The evidence at trial tended to show that Thornton disposed of the stamps which are alleged to have been stolen before he left the post office, by selling them over the counter and then reporting his sales less than they really were, pocketing the difference. He was found guilty in the United States District Court of embezzling $762 from the Pasadena postoffice. Thornton took the stand in his own defense and denied his guilt. He said in explanation of his hasty flight from Pasadena that his domestic relations were unhappy, and he desired to get away from his family. He said that we went from Pasadena to St. Louis, Mo., where he obtained work in a photograph studio. Afterward he went to Columbus, Ohio and it was there he read in a newspaper that there was a shortage in the Pasadena postoffice, and that he was wanted on a charge of embezzlement.
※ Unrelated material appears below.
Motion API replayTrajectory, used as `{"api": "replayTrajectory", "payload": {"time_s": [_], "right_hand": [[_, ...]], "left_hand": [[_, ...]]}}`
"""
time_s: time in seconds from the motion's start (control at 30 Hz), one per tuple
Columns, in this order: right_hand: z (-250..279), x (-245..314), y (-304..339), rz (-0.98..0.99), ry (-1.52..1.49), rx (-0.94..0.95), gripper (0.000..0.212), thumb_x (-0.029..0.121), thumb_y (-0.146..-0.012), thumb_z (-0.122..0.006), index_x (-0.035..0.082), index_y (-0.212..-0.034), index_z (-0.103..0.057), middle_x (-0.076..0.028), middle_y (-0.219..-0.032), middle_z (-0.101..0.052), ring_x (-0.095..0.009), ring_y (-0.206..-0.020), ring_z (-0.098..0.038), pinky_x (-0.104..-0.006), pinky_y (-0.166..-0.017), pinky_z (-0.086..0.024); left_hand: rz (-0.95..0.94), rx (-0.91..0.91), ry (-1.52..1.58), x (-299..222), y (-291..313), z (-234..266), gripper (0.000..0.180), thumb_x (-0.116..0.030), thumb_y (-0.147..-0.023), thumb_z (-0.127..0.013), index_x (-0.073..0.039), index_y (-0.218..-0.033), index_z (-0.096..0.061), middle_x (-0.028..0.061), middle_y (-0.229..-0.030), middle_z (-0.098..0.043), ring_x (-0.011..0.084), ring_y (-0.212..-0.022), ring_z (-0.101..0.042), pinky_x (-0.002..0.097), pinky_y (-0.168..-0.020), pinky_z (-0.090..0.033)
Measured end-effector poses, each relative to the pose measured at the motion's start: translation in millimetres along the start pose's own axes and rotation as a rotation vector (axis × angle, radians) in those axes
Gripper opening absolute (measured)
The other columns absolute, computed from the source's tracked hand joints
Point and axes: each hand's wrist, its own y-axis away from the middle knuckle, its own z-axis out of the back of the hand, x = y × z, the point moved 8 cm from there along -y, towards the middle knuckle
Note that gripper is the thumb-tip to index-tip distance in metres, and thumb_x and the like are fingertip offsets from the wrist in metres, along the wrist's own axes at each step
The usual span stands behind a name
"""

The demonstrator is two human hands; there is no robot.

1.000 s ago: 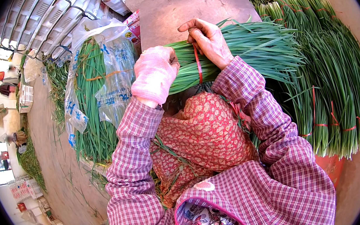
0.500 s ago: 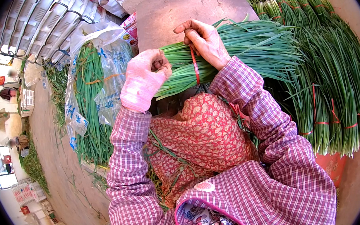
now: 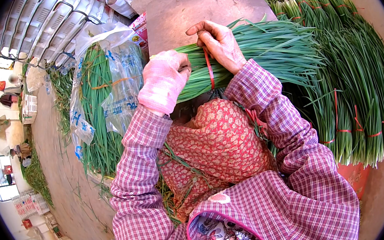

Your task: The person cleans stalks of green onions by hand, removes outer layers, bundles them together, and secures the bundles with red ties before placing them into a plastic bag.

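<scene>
A thick bundle of garlic chives (image 3: pixel 269 51) lies crosswise in front of me, its leafy tips to the right. A red tie (image 3: pixel 209 69) runs round it nearer the left end. My left hand (image 3: pixel 164 78), in a pink glove, is closed on the stalks at that left end, and its fingertips are partly hidden. My bare right hand (image 3: pixel 219 44) rests across the top of the bundle. Its fingers are bent and pinched together at the upper part of the red tie.
Several tied chive bundles (image 3: pixel 356 84) are stacked at the right. A flat board (image 3: pixel 203 6) lies beyond my hands. At the left, a clear plastic bag (image 3: pixel 121 94) holds loose chives, with wire racks (image 3: pixel 46 27) behind it. Red patterned cloth (image 3: pixel 217 140) covers my lap.
My left hand has moved right along the bundle, closer to the red tie, and its fingers have closed further. The right hand and the bundle have stayed nearly still.
</scene>
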Motion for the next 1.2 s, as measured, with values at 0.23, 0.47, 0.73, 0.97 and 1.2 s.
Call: {"api": "replayTrajectory", "payload": {"time_s": [0.23,0.47,0.73,0.97,1.2], "right_hand": [[0.1,-2.1,0.1,-0.006,-0.002,0.013,0.021,0.004,-0.085,-0.044,0.000,-0.094,-0.062,-0.001,-0.066,-0.054,-0.006,-0.063,-0.050,-0.0217,-0.059,-0.042],[-4.6,-3.0,1.0,-0.008,-0.027,0.047,0.021,0.008,-0.092,-0.041,0.003,-0.102,-0.058,0.004,-0.066,-0.048,-0.002,-0.054,-0.038,-0.0171,-0.048,-0.032],[-1.8,-4.3,0.2,0.000,0.011,0.037,0.021,0.010,-0.092,-0.041,0.003,-0.102,-0.059,0.004,-0.066,-0.048,-0.002,-0.052,-0.038,-0.0167,-0.048,-0.032],[-0.1,-2.9,4.7,-0.043,-0.044,0.013,0.021,0.005,-0.086,-0.043,0.001,-0.096,-0.061,0.000,-0.066,-0.053,-0.005,-0.063,-0.048,-0.0209,-0.057,-0.041],[1.9,-1.0,4.4,-0.041,-0.042,0.002,0.021,0.004,-0.085,-0.043,0.001,-0.096,-0.061,0.000,-0.066,-0.053,-0.005,-0.063,-0.049,-0.0209,-0.058,-0.041]], "left_hand": [[0.055,0.071,-0.033,1.1,-1.6,0.7,0.014,-0.006,-0.067,-0.067,-0.004,-0.077,-0.059,0.0094,-0.072,-0.058,0.0232,-0.064,-0.058,0.0320,-0.059,-0.047],[0.173,0.105,0.615,16.9,11.3,24.7,0.008,-0.006,-0.078,-0.059,0.000,-0.080,-0.055,0.0000,-0.072,-0.052,0.0075,-0.067,-0.048,0.0238,-0.062,-0.041],[0.297,-0.012,0.466,7.7,45.3,60.4,0.013,0.003,-0.069,-0.065,0.002,-0.082,-0.061,0.0058,-0.085,-0.061,0.0119,-0.077,-0.058,0.0262,-0.070,-0.046],[-0.017,-0.132,-0.110,-16.4,10.4,19.7,0.022,-0.010,-0.062,-0.074,-0.006,-0.080,-0.061,0.0069,-0.079,-0.058,0.0248,-0.077,-0.056,0.0358,-0.070,-0.046],[-0.211,-0.241,-0.173,-29.2,8.0,12.3,0.022,-0.009,-0.059,-0.072,-0.010,-0.077,-0.059,0.0052,-0.077,-0.057,0.0265,-0.078,-0.056,0.0382,-0.069,-0.045]]}}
He said he at once gave himself up to the authorities, desiring to come back here and clear his name of the charge. The jury took no stock in Thornton's story and found him guilty as charged after deliberating about an hour
Judge Wellborn sentenced Franklin W. Thornton, the convicted embezzler of post office funds from the Pasadena office, to three years, imprisonment in San Quentin penitentiary. The prisoner heard the judgment with accustomed nonchalance, and made no comment on the sentence.
Before judgment was pronounced, Attorney Metcalfe made a brief plea for judicial clemency on behalf of Thornton. The prisoner, Mr. Metcalfe said, had been for many years a hard-working, faithful employe of the Pasadena postoffice. His salary had been small and his family large.
The court replied that, while he sympathizes with any man in Thornton's position, he did not feel that clemency is deserved. If Thornton had pleaded guilty instead of standing trial and perjuring himself on the witness stand, the judge said, he might have regarded the matter differently. The maximum penalty for the offense of which Thornton was convicted is five years.